The Italian National Health Service (NHS) is the institution through which the State guarantees its citizens the constitutional right to health (article 32 of the Italian Constitution), in conditions of equality throughout the national territory. The NHS is a public system with universal nature, that is to say that it guarantees healthcare to all citizens (all citizens are equal and enjoy equal rights); it is funded through general taxation, direct incomes (health tickets) and fees. The NHS is organized according to the National Health Plan, from which the Regional Health Plans are derived, and it includes the primary healthcare (services to which citizens have direct access) and secondary and tertiary healthcare (services to which citizens access via the General Practitioner).

The public healthcare service considers different levels of responsibility and government at central, and regional level.
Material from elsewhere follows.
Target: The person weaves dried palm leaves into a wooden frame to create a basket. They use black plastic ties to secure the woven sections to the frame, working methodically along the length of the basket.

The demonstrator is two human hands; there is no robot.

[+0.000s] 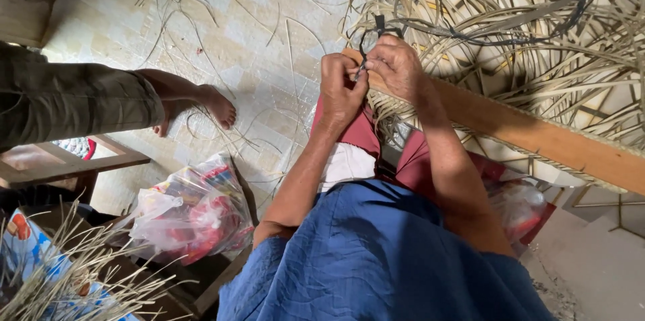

In particular, at the national level, the Ministry of Health has the responsibility to guarantee all citizens the right to health, ensure equity, quality and efficiency of healthcare and promote actions of improvement, innovation and change. The middle level has the task of setting the basic level of benefits that the health service is required to provide to all citizens, for free or with a cost-sharing. In addition, it allocates resources devoted to healthcare. The regional level has legislative, administrative, planning, funding and monitoring responsibilities for the essential levels of assistance, and functions are established by the Regional Health Plans for three years. Services are operationally delivered from ASL through internal structures, according to agreements with other public health institutions (Hospitals Companies, Hospitalization and Healthcare Institutes, University Polyclinics) or with accredited private structures and healthcare providers.
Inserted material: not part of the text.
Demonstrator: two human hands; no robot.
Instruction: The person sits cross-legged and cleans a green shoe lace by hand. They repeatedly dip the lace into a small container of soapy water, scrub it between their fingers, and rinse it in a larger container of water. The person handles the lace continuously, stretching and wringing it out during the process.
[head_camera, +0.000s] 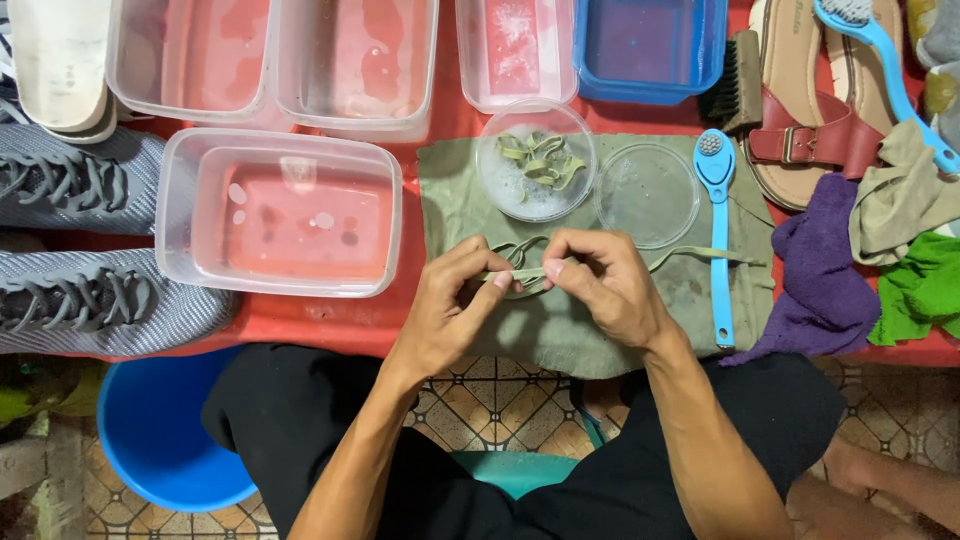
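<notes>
Head view, lace: flat olive-green shoelace (520, 272) pinched over the olive-green cloth mat (560, 330) on the red tabletop (300, 320), tail trailing right toward the light-blue long-handled brush (718, 240).
Left hand (450, 305): grip closed on the lace, thumb and forefinger.
Right hand (600, 285): grip closed on the same lace, just beside the left.
Doing it well: best kept taut and flat between the two pinches, worked along a short stretch at a time, slack left on the mat and away from the brush.
Nearby: round clear bowl (535, 160) holding another coiled lace in suds; clear round lid (648, 195) beside it; clear rectangular tub (280, 210) of water to the left.
Hidden: the pinched stretch of lace behind the fingers; its loops partly covered.
Cut off: grey knit laced shoes (80, 245) at the left edge; brown strap sandal (810, 110) at the top.
Unclear: soil on the lace.
</notes>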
The need for change the management of public healthcare structures is due to some fundamental reasons: 1) the process of local health corporatization, which involves the introduction of control mechanisms into the national healthcare system. Hospitals assume managerial and economic-financial autonomy, and they must set their own goals for quality of service and cost management in order to ensure the survival over time; 2) limited resources and a steady growth in spending, hence, the need for a public health rationalization, especially for meeting increasingly quality demands. All this requires a profound transformation that affects not only the processes of diagnosis and treatment, but also those of support, especially logistics, which is essential for the processes of service differentiation and quality improvement [36]. As some researchers point out [37-40] a significant portion of healthcare costs can be reduced by implementing effective pharmaceutical SC through the redesign and reorganization of the materials and information flows with the aim to optimize inventory control and reduce material handling costs. Actually, the pharmaceutical logistics in most of the Italian Hospitals is characterized by dispersion and fragmentation, which does not allow efficiency and patient safety. In particular, the current organization is expressed by a multiplication of warehouses, diversified by product type and destination end-users; the growth of managed products types; the absence of economies of scale in the procedures for storage, with a duplication of used resources; a high number of transactions addressed to a multitude of suppliers.
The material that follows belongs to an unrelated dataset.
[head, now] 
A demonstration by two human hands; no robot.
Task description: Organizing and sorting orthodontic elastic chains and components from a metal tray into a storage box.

All these has contributed to the continuous improvement of the healthcare organizational and management complexity and to the increase in transactions put into place within them. Hence, the need to make radical changes in the way healthcare companies operate and to provide clear logistics objectives. In particular, they must ensure a multi-dimensional decision making process that involves more figures and professional skills, in order to analyze the operational needs across the board (technical, health, economic and organizational aspects), together with a graduated scale of intervention, of increasing complexity and directed to the realization of an operational model based on pre-assessments of opportunities.

In the healthcare sector there is a growing awareness of the significant weight that investment in consumables and the cost of managing them have on the corporate balance sheet. Therefore, in order to increase the efficiency it is necessary to operate in the direction of simplifying the flows of materials and replace the current high level of stocks with a greater amount of accurate information available in real time about the various stages of the SC.

Unlike what happened in manufacturing companies, in which the SCM is a strategic element of management, in the world of healthcare it is still anchored, in most cases, to a distribution with the traditional system (Figure 4): a distribution source – pharmacy – in every hospital decides what and how to buy according to requests, and delivers medications to the wards (Cost Centers – CC), where a standard stock of frequently prescribed drugs is always available. As a consequence, this system produce highs inventory costs, and deals with different problems related to:

  • the high value of departments fixed deposits;

  • the difficult drug consume control at the ward level;

  • the high risk of product obsolescence;

  • the staff time devoted to administrative and medical medication management;

  • the wards stocks location;

  • unpredictability of requests for wards and frequency of urgent requests;

  • the risk of failure in the early stages of association and patient care, preparation, administration and manual transcription of prescriptions from paper medical records to the nursing register paper.

Figure 4.

Traditional system of drugs management.

However, starting from this traditional healthcare SCM [7-9], some healthcare realities are testing the centralized managing: a unique district or regional center among multiple hospitals recognizes needs, contacts the supplier and deals with pharmaceutical management. Therefore, the general future trend seems to be the aggregation under a single organizational unit of all business functions involved in the overall process of purchasing and logistics.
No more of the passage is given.